Comment penses-tu que cette version de toi-même enfant aurait réagi au fait de t’entendre chanter ce morceau aujourd'hui ?
Je pense que mon enfant intérieur au début de cette année était vraiment effrayé et solitaire, et maintenant il est si enjoué et tellement heureux. Et j'ai l'impression qu'en faisant toutes ces choses, il y a eu beaucoup de guérison, c'est sûr.
Je voudrais te parler de ton projet Shade Indigo. Comment l’as-tu conceptualisé et dans quel but ?

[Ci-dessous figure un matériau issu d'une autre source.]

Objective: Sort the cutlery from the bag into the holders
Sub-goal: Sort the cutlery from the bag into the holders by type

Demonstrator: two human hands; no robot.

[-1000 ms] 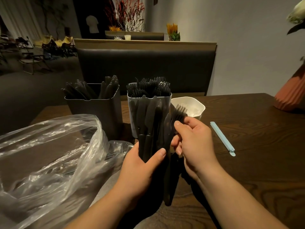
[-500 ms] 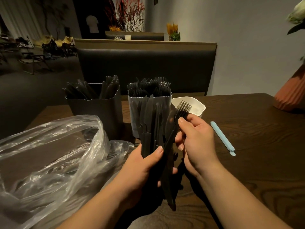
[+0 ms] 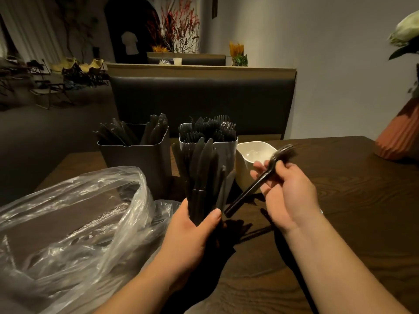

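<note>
My left hand (image 3: 190,232) grips an upright bundle of black plastic knives (image 3: 203,175) in front of the holders. To its right, my right hand (image 3: 288,193) holds a single black fork (image 3: 260,180), tilted with its blurred tines up over the white holder (image 3: 251,155). That white holder looks empty inside. A dark holder (image 3: 136,159) at the back left carries black cutlery, its kind unclear. A pale holder (image 3: 227,150) in the middle is full of black forks. The clear plastic bag (image 3: 72,223) lies crumpled at the left.
The dark wooden table (image 3: 340,223) runs out to the right. An orange ribbed vase (image 3: 401,132) with a white flower stands at its far right edge. A black padded bench back (image 3: 201,103) rises behind the holders.
My right hand has pulled the fork out of the bundle and swung it right, towards the white holder. My left hand has stayed on the knives.
</note>
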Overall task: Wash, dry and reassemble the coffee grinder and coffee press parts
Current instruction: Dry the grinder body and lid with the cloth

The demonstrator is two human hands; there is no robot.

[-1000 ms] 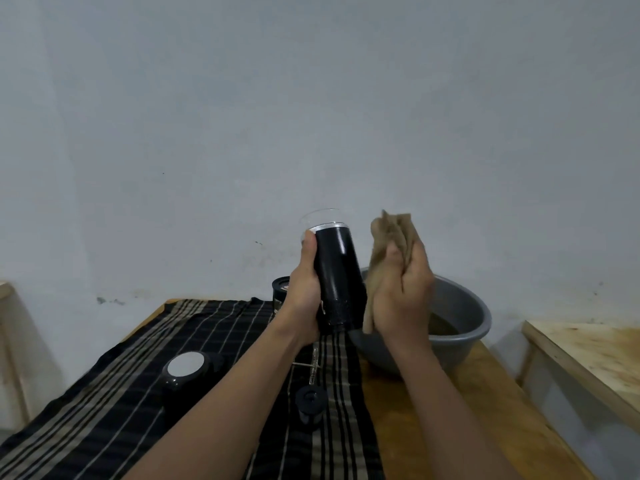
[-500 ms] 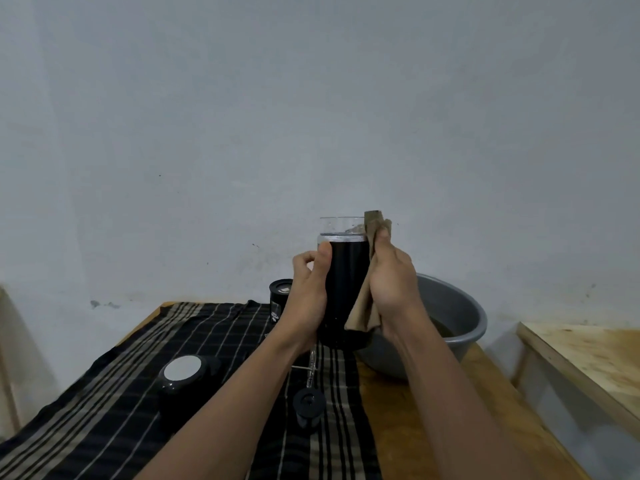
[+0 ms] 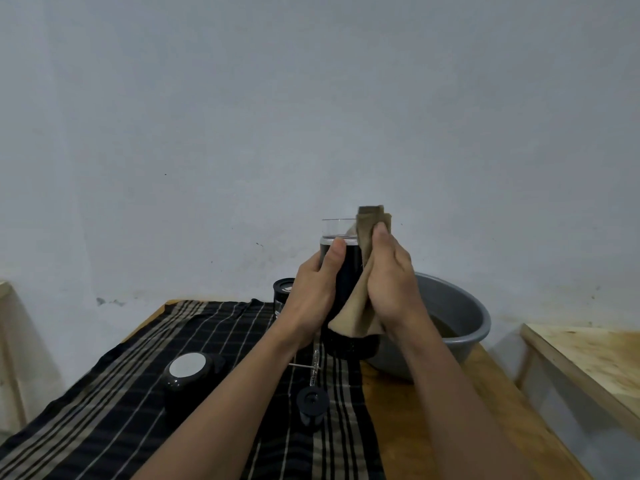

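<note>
The fingers of the left hand point(image 3: 311, 296) curl round the black coffee press point(image 3: 348, 282). They hold it up straight, just left of the gray basin point(image 3: 478, 327). The fingers of the right hand point(image 3: 391, 282) bend round a brown rag point(image 3: 356, 317) and press it on the side of the press that faces the basin. The top of the rag pokes up past the clear glass rim.

The basin sits on a wooden table point(image 3: 391, 434). Left of the basin lies a striped cloth point(image 3: 138, 393). On it, well left of the basin, sits a black lid with a white top point(image 3: 188, 370). Nearer the basin lie a small black knob point(image 3: 311, 403) and a thin metal rod point(image 3: 314, 363). A black grinder point(image 3: 282, 294) stands left of the basin, behind the left hand.
</note>
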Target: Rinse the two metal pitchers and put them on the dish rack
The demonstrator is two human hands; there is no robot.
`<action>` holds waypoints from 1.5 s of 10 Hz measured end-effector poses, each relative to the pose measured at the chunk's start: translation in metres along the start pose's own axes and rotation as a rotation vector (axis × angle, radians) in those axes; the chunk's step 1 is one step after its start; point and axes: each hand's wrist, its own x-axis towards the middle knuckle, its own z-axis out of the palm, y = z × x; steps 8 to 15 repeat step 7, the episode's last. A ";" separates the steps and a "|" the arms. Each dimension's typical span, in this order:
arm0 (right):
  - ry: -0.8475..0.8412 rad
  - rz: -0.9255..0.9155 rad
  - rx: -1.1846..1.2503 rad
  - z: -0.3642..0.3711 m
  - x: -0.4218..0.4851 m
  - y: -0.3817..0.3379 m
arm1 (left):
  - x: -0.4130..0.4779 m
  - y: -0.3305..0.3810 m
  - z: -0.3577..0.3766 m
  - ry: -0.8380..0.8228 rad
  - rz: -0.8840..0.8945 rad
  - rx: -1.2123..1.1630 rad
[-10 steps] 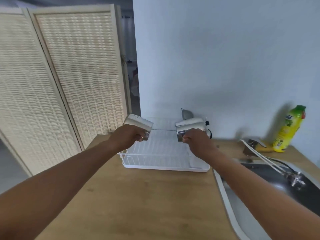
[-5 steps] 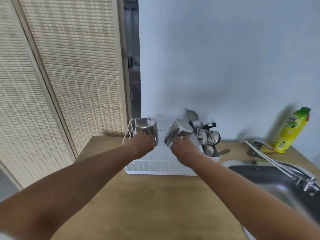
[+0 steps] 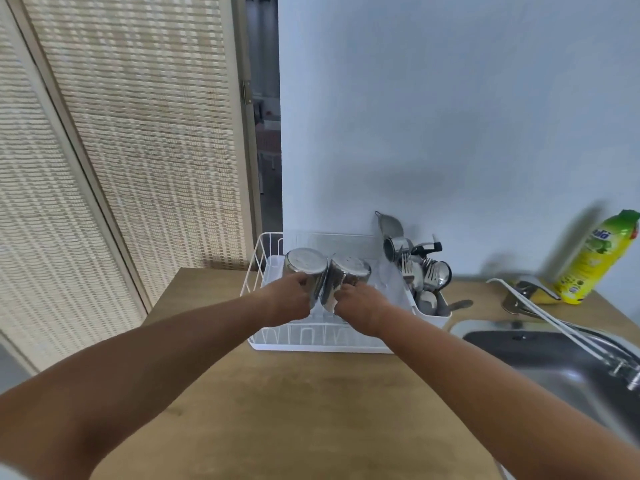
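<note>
Wooden countertop (image 3: 294,410), pale wall behind, woven folding screen (image 3: 121,150) at 10 o'clock. White wire dish rack (image 3: 311,342) sits at the counter's far edge, 12 o'clock from the person.

Left hand (image 3: 289,299) grips the left pitcher (image 3: 306,268); right hand (image 3: 360,304) grips the right pitcher (image 3: 348,275). Fingers curled tight around each body. Both pitchers are upside down over the rack, flat bases up and facing the camera. Shiny steel, round bases dull grey with reflections, sides mirror-bright. Left one sits nearly straight, right one tilts toward 1 o'clock. Sides touch or nearly touch at the middle; cannot tell which. Whether rims rest on the rack floor is hidden by the hands.

Cutlery holder (image 3: 431,311) at the rack's 3 o'clock end, packed with forks, spoons, a small strainer. Steel sink (image 3: 554,362) at 3 o'clock, faucet (image 3: 568,327) stretching over it. Yellow-green bottle (image 3: 599,258) at 2 o'clock against the wall.
</note>
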 end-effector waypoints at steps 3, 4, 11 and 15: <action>0.115 0.425 0.312 0.030 0.002 0.003 | -0.015 0.011 0.023 0.272 -0.522 -0.353; 0.103 0.401 0.384 0.032 0.001 0.003 | -0.012 0.015 0.026 0.223 -0.550 -0.455; 0.051 0.426 0.587 0.020 -0.008 0.003 | -0.007 0.014 0.006 0.139 -0.617 -0.570; 0.051 0.426 0.587 0.020 -0.008 0.003 | -0.007 0.014 0.006 0.139 -0.617 -0.570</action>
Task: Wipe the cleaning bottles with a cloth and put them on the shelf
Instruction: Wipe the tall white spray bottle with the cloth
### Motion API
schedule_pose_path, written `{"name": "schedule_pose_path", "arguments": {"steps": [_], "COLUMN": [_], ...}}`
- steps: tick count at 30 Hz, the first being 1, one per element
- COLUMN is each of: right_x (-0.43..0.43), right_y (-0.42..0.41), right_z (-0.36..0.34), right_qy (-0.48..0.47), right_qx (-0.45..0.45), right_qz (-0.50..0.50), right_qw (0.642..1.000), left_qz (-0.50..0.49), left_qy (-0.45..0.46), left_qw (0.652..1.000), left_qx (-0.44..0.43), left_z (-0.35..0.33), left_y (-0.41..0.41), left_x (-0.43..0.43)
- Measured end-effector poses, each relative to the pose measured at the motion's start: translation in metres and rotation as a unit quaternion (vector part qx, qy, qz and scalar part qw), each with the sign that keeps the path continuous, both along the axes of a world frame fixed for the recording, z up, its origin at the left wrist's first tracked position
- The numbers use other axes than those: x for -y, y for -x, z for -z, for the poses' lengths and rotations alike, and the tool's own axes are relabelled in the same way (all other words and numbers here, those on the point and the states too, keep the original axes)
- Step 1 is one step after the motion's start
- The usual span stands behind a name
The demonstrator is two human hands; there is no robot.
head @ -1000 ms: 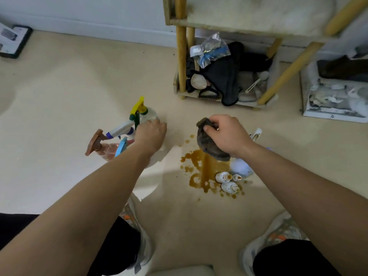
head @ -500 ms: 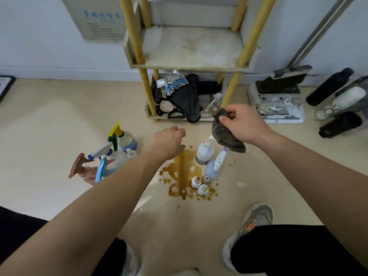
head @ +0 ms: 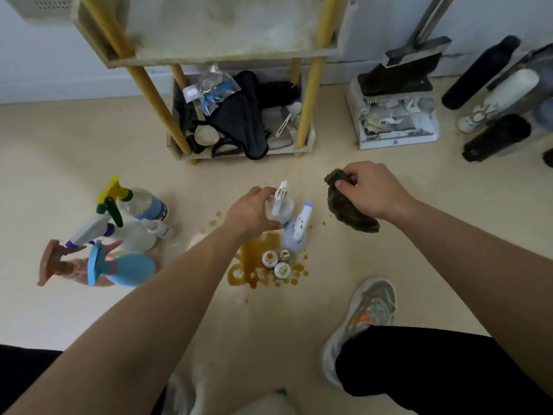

Shade Indigo a commencé au début de l'année, lorsque j'ai voulu arrêter de penser à moi et de me concentrer sur les autres. J'ai fait une tournée au Royaume-Uni à la fin de l'année 2023, au cours de laquelle je n'arrivais pas à me connecter au public. Je me suis donc dit que si j'organisais des spectacles pour d'autres personnes, je pourrais me concentrer sur la construction d'un public sans avoir besoin d'être sur scène. Shade Indigo, j’ai choisi ce nom car le violet est ma couleur préférée, le bleu celui de ma mère et que l’indigo se situe entre les deux. J'ai parlé aux gérants de Bricklay et du Festival de Jazz, et ils m'ont dit que je pouvais avoir la salle une fois par mois. Et maintenant, nous avons fait, je crois, cinq showcases. Il y a environ 10 artistes de Shade Indigo, et ça a évolué comme ça. Les partisans de Shade Indigo ont commencé à s'appeler eux-mêmes Indigo Children, et il y a tout un héritage de personnes qui ne se sentent tout simplement pas compris par la société. C'est pour ça que je le fais. Maintenant, je suis à la fin de l'année et je me dis que ma vie est complètement différente de ce qu'elle était. C'est comme la courbe en cloche. On commence à voir l'inclinaison augmenter ou le beurre se répandre. Je veux que Shade Indigo devienne son propre distributeur, et je pense qu'il le sera parce que j'ai eu de bons exemples de comment le faire correctement avec Cartel. Et oui, on va y arriver. Ce ne sera pas facile, mais je suis un guerrier. Oui, on va y arriver, c'est sûr.
Ce soir tu joues pour une nouvelle date parisienne, tu as un lien spécial avec cette ville et je me demandais si tu pouvais me raconter ton meilleur souvenir ici.
Tu sais que, je réalise tout juste, et ça me fait bizarre de le dire, ça fait exactement 10 ans depuis ma première visite ici. C’était pour une audition pour la pièce de théâte The Suit, qui était jouée au théâtre des bouffes du Nord. J’étais si apeurée par ce casting. J’ai auditionné avec un acteur fabuleux, Jared McNeill. Durant l’audition, ils n’ont presque rien dit. Ils étaient juste assis d’une manière que je trouve très française et ils ont fait ce mouvement de bras bien de chez vous aussi (rires). J’ai finalement été choisi pour interpréter le rôle principal. J'ai l'impression que cela a été une sorte de prise de conscience, car il ne s'agissait pas pour moi d'être un acteur, un chanteur ou autre. Je pense qu'il m'a fait confiance pour la pièce, même si je devais encore grandir et évoluer en tant qu'artiste et acteur, parce qu'il avait confiance en ma capacité à raconter l'histoire. Peter Brook, le metteur en scène, a cru en moi avant même que je ne crois en moi. Pendant très longtemps, j’ai lutté contre un sévère syndrome de l’imposteur. À chaque je reviens ici, à peu près tous les six mois, je me sens plus centrée, et je ne sais vraiment pas pourquoi. Londres, c'est génial, c’est ma maison. Mais l'artiste qui est en moi se sent complètement centrée ici. À tel point, que j’ai envie d’apprendre votre langue. Je suis des cours au French Institute dans l’ouest de Londres, j’ai eu mes premières leçons la semaine passée.
Comment c’était ?
J’ai été dans la classe pour les débutants. J’ai commencé à parler et elle m’a dit: “Tu sors, tu n’es pas une débutante.” J’ai essayé une autre classe et mon but est désormais de simplement m’améliorer de jour en jour.